MACHINE LEARNING BASED IRIS RECOGNITION MODERN VOTING SYSTEM

ABSTRACT A Project ballot or an Electronic Voting Machine (EVM) based on Direct Response Electronic (DRE) or Identical Ballot Boxes have traditionally been used for voting. This study recommends a digital voting system based on Machine Learning algorithm that uses Iris recognition to address the flaws in the current voting process in order to fix the traditional voting system's flaws . A program called the Iris recognition-based Voting System identifies people based on the iris pattern of their eyes. Iris recognition is an automated biometric identification technology that analyses video evidence of one or both of an individual's iris to identify complex patterns that are distinct, stable, and visible from a distance. A voter may only cast one ballot, where the proposed technology prohibits multiple votes from the same person because it can spot duplicate entries. Additionally , this technique does away with the need for the user to carry a voter ID that has the relevant information since the Aadhar is incorporated with the voter ID thus enhancing the digitalization by means of digital verification of biometric and iris pattern available in Aadhar card of every user. At the voting venue, a simple iris scan will allow the voter's iris to be collected and used as identification . The iris recognition process consists of the following four steps: image acquisition, iris segmentation, feature extraction, and pattern matching. Iris recognition is one of the most trustworthy biometric modalities due to its high identification rate. Thereby this system eliminates the major drawbacks of traditional voting systems and enhances the digital voting by incorporating the modern transformation.

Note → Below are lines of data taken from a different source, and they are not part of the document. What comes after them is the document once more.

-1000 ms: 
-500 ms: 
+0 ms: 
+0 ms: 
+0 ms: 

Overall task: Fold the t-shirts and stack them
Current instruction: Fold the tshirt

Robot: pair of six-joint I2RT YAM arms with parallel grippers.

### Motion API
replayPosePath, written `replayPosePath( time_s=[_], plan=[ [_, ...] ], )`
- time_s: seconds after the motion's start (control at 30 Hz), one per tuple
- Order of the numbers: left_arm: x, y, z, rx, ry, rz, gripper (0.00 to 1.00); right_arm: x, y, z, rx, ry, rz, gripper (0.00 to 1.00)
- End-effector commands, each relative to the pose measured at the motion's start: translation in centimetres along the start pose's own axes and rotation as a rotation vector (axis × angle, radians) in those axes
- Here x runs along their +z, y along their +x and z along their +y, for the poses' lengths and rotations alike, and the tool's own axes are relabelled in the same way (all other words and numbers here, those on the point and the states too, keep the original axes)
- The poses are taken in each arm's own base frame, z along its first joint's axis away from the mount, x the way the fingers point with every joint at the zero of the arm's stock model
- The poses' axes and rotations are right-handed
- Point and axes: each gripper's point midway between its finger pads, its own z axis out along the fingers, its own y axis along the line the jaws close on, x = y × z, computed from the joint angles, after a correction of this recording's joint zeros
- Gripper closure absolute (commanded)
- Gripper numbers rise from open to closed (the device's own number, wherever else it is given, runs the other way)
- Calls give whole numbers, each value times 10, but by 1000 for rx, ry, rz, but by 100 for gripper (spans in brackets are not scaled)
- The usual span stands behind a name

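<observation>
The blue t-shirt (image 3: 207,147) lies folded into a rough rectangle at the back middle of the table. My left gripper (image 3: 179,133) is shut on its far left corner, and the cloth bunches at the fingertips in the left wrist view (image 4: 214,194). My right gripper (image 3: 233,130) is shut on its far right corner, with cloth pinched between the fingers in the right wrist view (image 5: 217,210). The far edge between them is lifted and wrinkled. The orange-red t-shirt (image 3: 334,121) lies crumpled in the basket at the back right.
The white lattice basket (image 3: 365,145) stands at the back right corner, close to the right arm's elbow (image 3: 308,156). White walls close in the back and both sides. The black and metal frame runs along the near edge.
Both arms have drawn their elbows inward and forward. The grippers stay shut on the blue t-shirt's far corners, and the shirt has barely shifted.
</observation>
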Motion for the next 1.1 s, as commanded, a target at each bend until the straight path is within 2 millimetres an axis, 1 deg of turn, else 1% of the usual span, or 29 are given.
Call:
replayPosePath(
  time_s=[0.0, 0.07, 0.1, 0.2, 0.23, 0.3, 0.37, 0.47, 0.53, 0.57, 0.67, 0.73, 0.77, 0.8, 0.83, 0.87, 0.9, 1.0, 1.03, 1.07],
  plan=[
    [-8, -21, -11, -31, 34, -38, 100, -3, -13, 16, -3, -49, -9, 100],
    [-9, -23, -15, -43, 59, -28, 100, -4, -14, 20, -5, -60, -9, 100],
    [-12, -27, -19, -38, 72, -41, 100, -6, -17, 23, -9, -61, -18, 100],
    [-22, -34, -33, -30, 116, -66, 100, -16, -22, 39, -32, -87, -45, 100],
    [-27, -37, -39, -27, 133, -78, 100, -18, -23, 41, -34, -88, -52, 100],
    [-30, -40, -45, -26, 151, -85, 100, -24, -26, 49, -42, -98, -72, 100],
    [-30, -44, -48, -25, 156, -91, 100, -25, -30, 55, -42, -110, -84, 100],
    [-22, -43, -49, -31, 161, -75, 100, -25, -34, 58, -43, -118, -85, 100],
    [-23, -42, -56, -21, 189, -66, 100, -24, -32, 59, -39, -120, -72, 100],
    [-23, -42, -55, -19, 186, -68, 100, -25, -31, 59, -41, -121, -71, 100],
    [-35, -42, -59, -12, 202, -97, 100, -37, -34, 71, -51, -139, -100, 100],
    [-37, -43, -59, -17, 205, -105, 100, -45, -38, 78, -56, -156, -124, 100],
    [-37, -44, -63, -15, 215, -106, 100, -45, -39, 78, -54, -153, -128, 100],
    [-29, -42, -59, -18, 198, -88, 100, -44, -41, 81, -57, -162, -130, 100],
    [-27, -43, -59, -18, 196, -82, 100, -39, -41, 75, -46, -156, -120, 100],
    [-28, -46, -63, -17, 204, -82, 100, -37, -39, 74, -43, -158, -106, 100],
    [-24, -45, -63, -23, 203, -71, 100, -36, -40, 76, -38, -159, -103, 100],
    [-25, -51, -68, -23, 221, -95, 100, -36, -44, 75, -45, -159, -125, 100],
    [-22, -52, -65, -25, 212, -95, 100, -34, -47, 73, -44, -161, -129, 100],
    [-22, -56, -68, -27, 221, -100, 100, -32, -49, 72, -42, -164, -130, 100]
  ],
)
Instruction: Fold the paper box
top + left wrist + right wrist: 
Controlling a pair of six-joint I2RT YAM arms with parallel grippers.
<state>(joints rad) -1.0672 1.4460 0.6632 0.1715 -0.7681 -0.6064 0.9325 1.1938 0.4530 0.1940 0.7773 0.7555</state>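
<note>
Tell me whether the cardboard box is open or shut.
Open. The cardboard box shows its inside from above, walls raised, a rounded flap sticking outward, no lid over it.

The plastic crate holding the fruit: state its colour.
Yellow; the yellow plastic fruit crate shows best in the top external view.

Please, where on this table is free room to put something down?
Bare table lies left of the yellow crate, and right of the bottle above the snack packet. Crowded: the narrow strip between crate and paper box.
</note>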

Introduction The biometric process has been mainly used to recognize individual types of physical aspects and features. For this purpose, a tremendous amount of acknowledgement technologies have been generally provided with the actual fingerprint, iris procedures and voice acknowledgement. The biometric mainly deals with the proper technical and technological fields for the body controls and body dimensions. The authentication system is based on the appropriate biometric security system that has increased the actual importance within all countries. The used system has been shown the proper valid and best impressive performance based on all these procedures and aspects. For this purpose, the fingerprint is the only procedure for providing the proper security techniques to provide the true uniqueness and the strong privacy properties of the entire system. The exceptional fingerprint assurance or the proper kind of imprint approval has been mainly insinuating the automated methods and procedures to ensure similarity between the two people fingerprints. The entire chapter has been generally provided with the actual purpose of the fundamental research that is overall dependent on the research objectives and respective research questions. In this chapter, the research framework of the entire study has also been provided. The fundamental research has described all the factors that are responsible for this recognition process

Problem statement There are various types of problems and significant issues that have been mainly faced by the biometric security system. The central and foremost issue is the biometric authentication process , and technologies have been mainly raised in the various types of privacy concerns and security concerns ( Hamd & Ahmed, 2018). During the processing time of the biometric data, there is no other option to undo or retrieve the respective information from the damage. For the case of the compromised passwords, anyone can modify it with fingerprint, iris scanner and the ear image effects. So for all these aspects, the simple working performance of the biometrics remains within the security risks and privacy risks. There are various types of problems that have been shown in the different slides of the iris recognition system , such as the sensor module, preprocessor module and feature extraction process. All these security and privacy issues can be adequately solved by the appropriate types of technologies and modern and advanced techniques. The security process should also be secured with the help of a strong password and robust system process.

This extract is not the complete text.